Diese Person musste dann entweder "freiwillig" in das Wasser springen oder das Brett wurde einfach schnell eingezogen, so das die betreffende Person in das Wasser stürzte.
Diese Legende ist frei erfunden und tauchte in Büchern Anfang des 19 Jahrhundert erst auf von damaligen Unterhaltungs Autoren. Es gibt niergends Aufzeichnungen von dieser Methode bei Piraten.

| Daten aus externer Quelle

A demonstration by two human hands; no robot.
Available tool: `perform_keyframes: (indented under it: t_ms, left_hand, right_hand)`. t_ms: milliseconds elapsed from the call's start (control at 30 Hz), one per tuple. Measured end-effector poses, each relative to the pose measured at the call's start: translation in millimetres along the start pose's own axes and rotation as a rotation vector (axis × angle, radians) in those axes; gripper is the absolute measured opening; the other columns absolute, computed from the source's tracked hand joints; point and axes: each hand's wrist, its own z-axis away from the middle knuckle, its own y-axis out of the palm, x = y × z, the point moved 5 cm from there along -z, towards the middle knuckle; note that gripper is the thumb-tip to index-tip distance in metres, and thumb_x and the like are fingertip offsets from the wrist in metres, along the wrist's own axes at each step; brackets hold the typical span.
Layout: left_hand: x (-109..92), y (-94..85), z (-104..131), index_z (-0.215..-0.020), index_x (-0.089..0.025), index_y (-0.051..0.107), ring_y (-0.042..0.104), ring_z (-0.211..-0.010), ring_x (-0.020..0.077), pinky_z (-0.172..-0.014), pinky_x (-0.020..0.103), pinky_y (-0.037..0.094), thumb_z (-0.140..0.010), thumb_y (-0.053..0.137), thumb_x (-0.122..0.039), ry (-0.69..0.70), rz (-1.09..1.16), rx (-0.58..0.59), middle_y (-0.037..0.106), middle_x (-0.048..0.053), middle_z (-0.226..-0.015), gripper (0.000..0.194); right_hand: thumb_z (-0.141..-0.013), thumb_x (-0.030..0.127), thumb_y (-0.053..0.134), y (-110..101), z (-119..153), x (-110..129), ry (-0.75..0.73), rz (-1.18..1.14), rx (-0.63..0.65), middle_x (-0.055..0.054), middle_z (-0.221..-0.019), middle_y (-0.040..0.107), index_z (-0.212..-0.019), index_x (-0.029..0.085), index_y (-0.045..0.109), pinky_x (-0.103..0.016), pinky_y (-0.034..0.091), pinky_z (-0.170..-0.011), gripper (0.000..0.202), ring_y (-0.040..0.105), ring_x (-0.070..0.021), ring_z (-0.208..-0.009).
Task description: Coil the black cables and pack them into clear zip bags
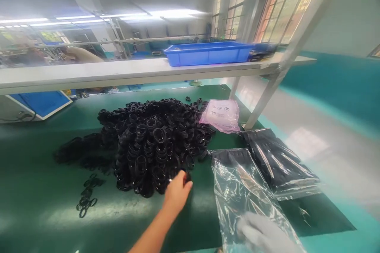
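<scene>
A big heap of black oval rings (157,138) covers the middle of the green tabletop (118,225). At the heap's lower right edge, my left hand (177,191) is bare, its fingers closed round one or more of the black rings. My right hand (261,231), in a whitish glove and blurred, lies over the lower part of a clear plastic bag (237,185); its fingers are smeared by motion. Dark pieces show inside the top end of that bag. Beside it on the right lies another clear bag (276,162) filled with black items.
A pink plastic bag (221,114) lies behind the heap, near a slanting shelf post (264,99). Above the table runs a white shelf (118,72) with a blue tray (209,54). Loose rings (86,199) lie at the left. A blue-topped box (41,102) stands at the far left.
</scene>
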Motion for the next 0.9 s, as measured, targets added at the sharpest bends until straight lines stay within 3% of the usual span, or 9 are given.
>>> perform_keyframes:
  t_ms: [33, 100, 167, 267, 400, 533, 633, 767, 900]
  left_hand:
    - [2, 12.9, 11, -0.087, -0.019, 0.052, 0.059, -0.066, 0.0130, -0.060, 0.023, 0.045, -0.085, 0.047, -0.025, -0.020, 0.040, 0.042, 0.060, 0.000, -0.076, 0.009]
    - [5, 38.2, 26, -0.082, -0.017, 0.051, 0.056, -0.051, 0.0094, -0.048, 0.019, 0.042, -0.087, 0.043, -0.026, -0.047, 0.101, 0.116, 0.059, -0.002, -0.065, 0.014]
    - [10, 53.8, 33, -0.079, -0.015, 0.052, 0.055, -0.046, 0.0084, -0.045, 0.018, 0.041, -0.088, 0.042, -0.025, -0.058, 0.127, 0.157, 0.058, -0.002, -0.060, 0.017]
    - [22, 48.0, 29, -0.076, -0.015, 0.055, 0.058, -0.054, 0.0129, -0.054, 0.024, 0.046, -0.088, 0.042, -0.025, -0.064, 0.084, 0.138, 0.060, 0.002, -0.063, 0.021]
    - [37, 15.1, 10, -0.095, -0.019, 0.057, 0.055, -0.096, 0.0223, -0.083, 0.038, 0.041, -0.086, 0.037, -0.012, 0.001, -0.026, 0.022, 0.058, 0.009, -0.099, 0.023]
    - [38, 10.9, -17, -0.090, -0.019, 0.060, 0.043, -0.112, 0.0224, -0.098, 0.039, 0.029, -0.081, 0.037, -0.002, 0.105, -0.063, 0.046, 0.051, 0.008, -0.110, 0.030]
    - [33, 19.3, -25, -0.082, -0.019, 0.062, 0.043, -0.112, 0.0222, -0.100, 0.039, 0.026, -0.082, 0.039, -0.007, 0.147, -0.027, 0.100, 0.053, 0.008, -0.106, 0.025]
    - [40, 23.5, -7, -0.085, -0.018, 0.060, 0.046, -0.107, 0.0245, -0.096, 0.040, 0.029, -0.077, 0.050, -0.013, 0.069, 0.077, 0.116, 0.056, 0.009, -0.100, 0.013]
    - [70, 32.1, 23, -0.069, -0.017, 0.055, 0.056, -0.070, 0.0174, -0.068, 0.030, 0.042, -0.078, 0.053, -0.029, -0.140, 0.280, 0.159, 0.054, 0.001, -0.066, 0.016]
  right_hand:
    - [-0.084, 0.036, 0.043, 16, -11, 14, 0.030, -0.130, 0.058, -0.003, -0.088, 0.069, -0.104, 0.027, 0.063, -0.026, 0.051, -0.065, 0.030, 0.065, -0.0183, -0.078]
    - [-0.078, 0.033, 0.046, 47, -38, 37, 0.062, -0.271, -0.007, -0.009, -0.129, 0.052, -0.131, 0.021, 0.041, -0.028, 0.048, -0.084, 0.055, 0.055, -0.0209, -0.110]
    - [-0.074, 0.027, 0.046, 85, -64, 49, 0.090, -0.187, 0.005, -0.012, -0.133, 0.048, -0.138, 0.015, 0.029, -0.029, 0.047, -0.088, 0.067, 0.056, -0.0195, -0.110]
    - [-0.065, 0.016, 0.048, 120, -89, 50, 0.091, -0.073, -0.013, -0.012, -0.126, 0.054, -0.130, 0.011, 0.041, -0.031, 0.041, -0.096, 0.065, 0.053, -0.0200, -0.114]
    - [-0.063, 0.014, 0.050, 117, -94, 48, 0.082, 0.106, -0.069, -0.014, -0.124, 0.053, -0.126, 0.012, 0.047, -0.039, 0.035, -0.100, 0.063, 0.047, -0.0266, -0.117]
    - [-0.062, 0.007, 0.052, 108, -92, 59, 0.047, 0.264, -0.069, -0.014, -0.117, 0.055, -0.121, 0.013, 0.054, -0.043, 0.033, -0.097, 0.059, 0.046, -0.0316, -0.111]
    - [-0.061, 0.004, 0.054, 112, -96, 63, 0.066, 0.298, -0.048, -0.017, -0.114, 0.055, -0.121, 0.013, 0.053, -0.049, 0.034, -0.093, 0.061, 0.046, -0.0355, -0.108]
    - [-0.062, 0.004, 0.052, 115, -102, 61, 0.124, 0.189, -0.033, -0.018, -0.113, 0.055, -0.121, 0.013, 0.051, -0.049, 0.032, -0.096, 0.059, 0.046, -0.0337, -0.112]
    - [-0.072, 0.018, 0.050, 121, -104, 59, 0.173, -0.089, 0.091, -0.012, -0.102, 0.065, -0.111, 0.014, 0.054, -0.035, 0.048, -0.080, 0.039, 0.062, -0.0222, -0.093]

Viel eher wurden Menschen von Piraten und anderen Seefahrern auf einer Insel ausgesetzt mit geringen Nahrungsvorräten oder sie wurde an einem Seil befestigt das vom Bug/Heck aus unter dem Schiff Rumpf durchgezogen wurde.
Bei der ersten Bestrafungsmethode starb die Person an Verdursten, bei der zweiten an schweren Verletzung, die durch die rauhen Ablagerungen am Rumpf entstanden sind.